J'ai vu ce film au cinéma en 1981, j'avais presque 15 ans: ce fut un choc émotionnel et esthétique. "Elephant Man" obtint le Grand Prix au Festival du Film Fantastique d'AVORIAZ alors qu'il n'a de "fantastique" que sa qualité. Ce n'est pas grave, on considéra sans doute à l'époque que le traitement d'un tel sujet était de l'ordre du "fantastique". Elephant Man n'est pas un film de genre même s'il y a de nombreux chef-d’œuvres dans le cinéma dit fantastique.
C'est une oeuvre à part dans la filmographie de David Lynch même si on retrouve dans le métrage un peu du style de Eraserhead (1977) déjà dans l'idée de filmer en noir & blanc puis dans certaines séquences oniriques ou cauchemardesques un brin dérangeantes.
Le film n'a pas pris une ride depuis sa sortie grâce à son format cinémascope, son faux classicisme, sa musique émotionnellement riche, ses cadrages précis et son noir et blanc - à la fois beau et étouffant - qui est un personnage à part entière.
Que dire de la prestation de John Hurt - l'homme-éléphant - dont la vie passe par la gestuelle, la voix et les yeux sous un maquillage impressionnant (on se demande encore comment une telle maladie est possible: on parle aujourd'hui du syndrome de Protée) A partir de 1884 à Londres, on étudia le cas clinique d'un jeune homme atteint d'une difformité monstrueuse après qu'un médecin l'eut découvert dans une baraque foraine.
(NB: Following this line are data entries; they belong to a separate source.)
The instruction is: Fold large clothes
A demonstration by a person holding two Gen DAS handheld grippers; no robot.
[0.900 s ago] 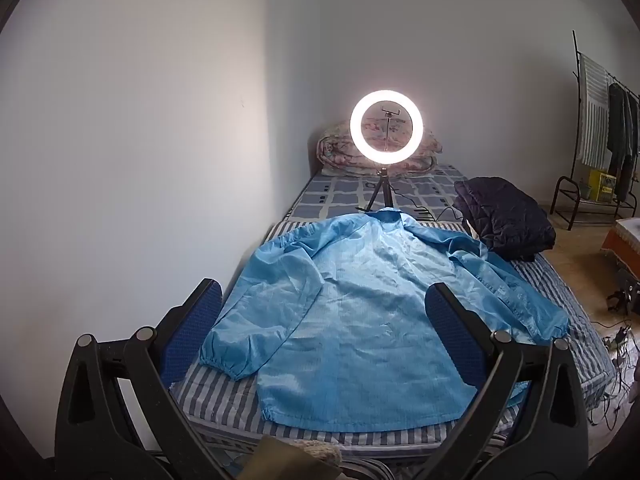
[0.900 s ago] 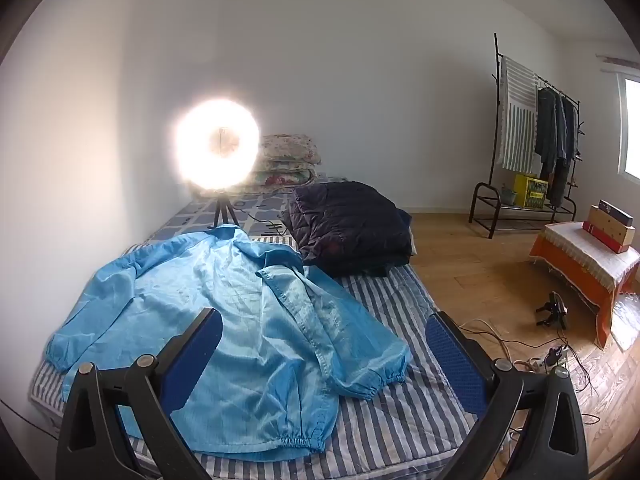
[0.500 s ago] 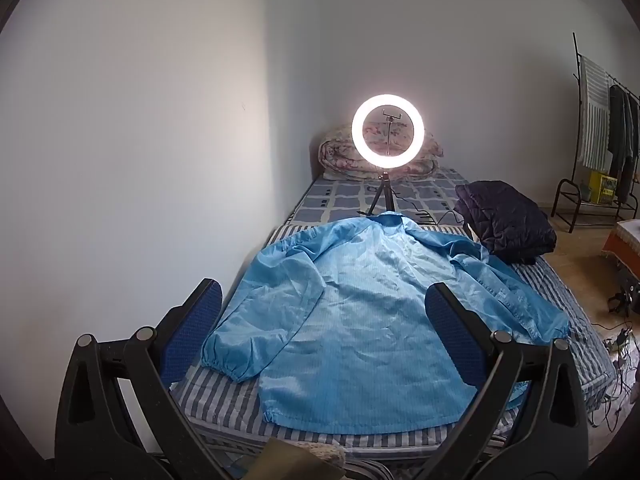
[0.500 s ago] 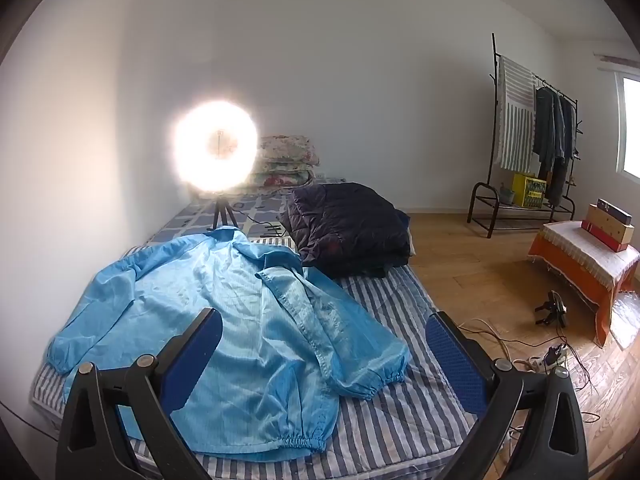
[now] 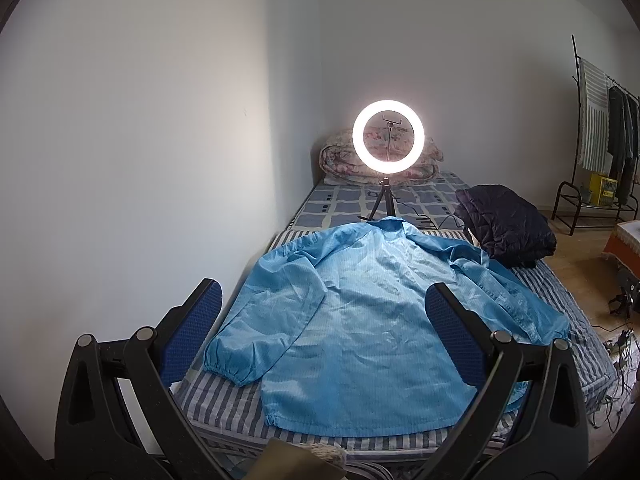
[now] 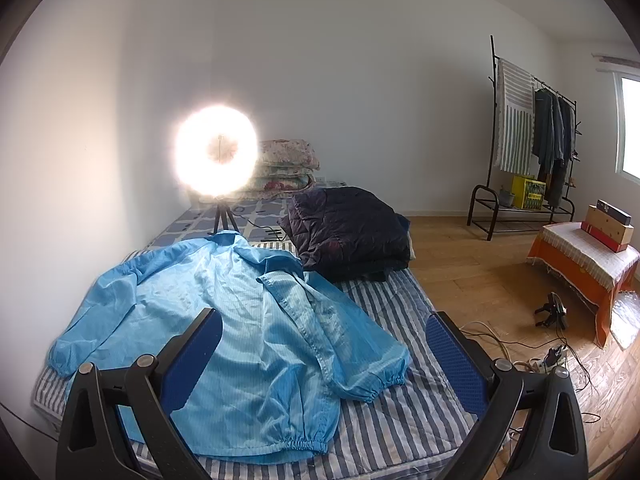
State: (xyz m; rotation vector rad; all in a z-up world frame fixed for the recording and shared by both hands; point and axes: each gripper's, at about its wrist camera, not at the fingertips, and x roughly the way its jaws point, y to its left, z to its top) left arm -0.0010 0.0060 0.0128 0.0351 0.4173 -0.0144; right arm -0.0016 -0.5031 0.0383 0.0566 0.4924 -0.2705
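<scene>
The left tool (image 5: pixel 324 320) and the right tool (image 6: pixel 324 352) are both spread wide, holding nothing, above the near end of the bed (image 6: pixel 400 412). The blue jacket (image 5: pixel 360 320) lies flat on it, sleeves out. Just beyond its right sleeve sits a dark folded coat (image 6: pixel 348 232), and behind the collar stands a lit ring lamp (image 5: pixel 388 138), then pillows (image 6: pixel 288 168)

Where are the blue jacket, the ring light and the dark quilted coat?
blue jacket (image 5: pixel 372 320): left wrist view, middle of its back panel.
ring light (image 5: pixel 362 150): left wrist view, left side of the glowing ring.
dark quilted coat (image 6: pixel 348 228): right wrist view, top of the pile.
</scene>
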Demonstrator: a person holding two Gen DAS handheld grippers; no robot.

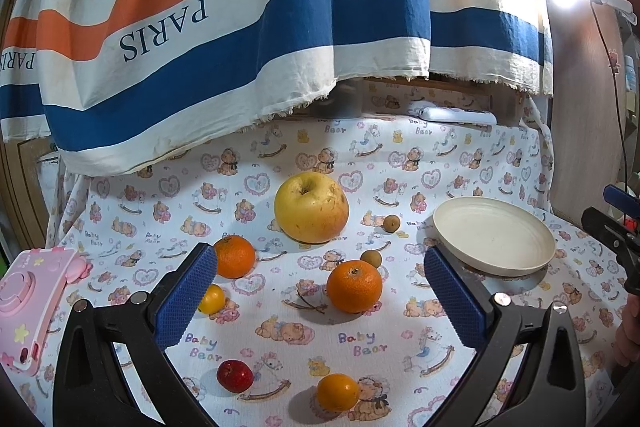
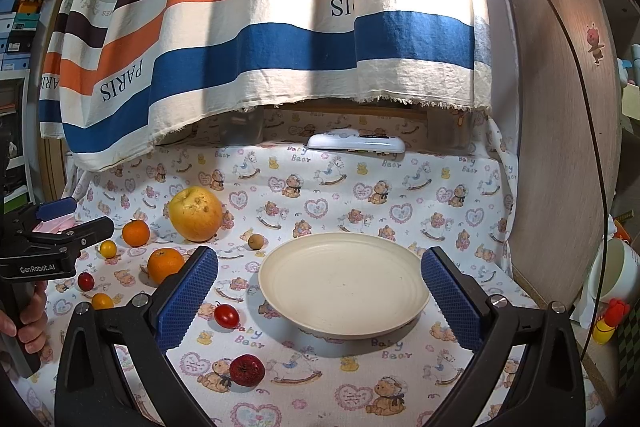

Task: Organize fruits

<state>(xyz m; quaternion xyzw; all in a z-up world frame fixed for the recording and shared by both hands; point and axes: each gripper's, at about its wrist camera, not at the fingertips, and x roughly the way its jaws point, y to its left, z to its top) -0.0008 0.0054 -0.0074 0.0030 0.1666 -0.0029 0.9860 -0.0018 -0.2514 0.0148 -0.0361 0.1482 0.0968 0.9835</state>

John Merrick (de son vrai nom Joseph Carey Merrick - 1862-1890) était exhibé au regard effrayé, scandalisé, dégoûté d'un public "friand" de ce genre de phénomène. Le reste du casting est parfait: Anthony Hopkins, interprète le chirurgien qui "délivra" Merrick de la misère de son environnement.
Cependant David Lynch dénonce le voyeurisme caché derrière les meilleures intentions - même celles du médecin ne sont pas toujours très claires au début - et n'oublions pas notre propre voyeurisme de spectateur qui finalement s'amuse à se faire peur.
Lynch s'attache aussi à dépeindre une société victorienne étouffée de préjugés - le monstre, "l'autre" est forcément stupide - faite de crasse - la ville semble suffoquer sous la pollution - de pauvreté et d'hommes attachés à des machines.
On peut voir en cet homme-éléphant un miroir déformant et déformé de l'Angleterre industrielle où l'hypocrisie est aussi une forme de cruauté - dans le film des bourgeois vont prendre le thé chez Merrick mais ils sont au bord de la nausée - car l'aspect, la surface aveugle celui qui regarde: il en oublie le cœur qui bat, il oublie l'homme. Finalement c'est la société de l'époque et peut-être aussi la notre qui se voit dans les yeux de cet "Elephant Man". Et elle finit par comprendre qu'elle est laide à l'intérieur.